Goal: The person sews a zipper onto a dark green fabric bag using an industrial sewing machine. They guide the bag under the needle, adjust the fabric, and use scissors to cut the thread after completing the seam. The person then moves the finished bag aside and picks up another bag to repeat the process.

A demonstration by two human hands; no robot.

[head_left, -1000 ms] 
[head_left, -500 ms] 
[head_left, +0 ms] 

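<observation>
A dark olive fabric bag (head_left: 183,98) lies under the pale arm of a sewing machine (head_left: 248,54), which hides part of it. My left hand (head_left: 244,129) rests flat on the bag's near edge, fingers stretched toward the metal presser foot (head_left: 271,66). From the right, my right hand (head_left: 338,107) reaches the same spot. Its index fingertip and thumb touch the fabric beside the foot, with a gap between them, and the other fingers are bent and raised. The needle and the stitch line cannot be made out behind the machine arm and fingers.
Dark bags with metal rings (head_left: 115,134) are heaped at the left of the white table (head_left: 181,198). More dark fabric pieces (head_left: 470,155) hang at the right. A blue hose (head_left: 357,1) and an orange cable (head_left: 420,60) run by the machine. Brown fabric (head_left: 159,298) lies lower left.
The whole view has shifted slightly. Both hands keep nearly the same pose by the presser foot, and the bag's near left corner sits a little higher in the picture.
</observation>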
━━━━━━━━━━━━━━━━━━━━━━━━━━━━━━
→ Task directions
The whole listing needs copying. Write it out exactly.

→ Solved problem
Goal: The person sews a zipper onto a dark green fabric bag using an industrial sewing machine. They guide the bag under the needle, adjust the fabric, and use scissors to cut the thread after completing the seam. The person then moves the finished bag aside and picks up another bag to repeat the process.

A demonstration by two human hands; no robot.

[head_left, -1000 ms] 
[head_left, -500 ms] 
[head_left, +0 ms] 

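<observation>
A dark olive fabric bag (head_left: 183,98) lies under the pale arm of a sewing machine (head_left: 248,54), which hides part of it. My left hand (head_left: 244,129) rests flat on the bag's near edge, fingers stretched toward the metal presser foot (head_left: 271,66). From the right, my right hand (head_left: 338,107) reaches the same spot. Its index fingertip and thumb touch the fabric beside the foot, with a gap between them, and the other fingers are bent and raised. The needle and the stitch line cannot be made out behind the machine arm and fingers.
Dark bags with metal rings (head_left: 115,134) are heaped at the left of the white table (head_left: 181,198). More dark fabric pieces (head_left: 470,155) hang at the right. A blue hose (head_left: 357,1) and an orange cable (head_left: 420,60) run by the machine. Brown fabric (head_left: 159,298) lies lower left.
The whole view has shifted slightly. Both hands keep nearly the same pose by the presser foot, and the bag's near left corner sits a little higher in the picture.
</observation>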

Nothing remains to be added to the output.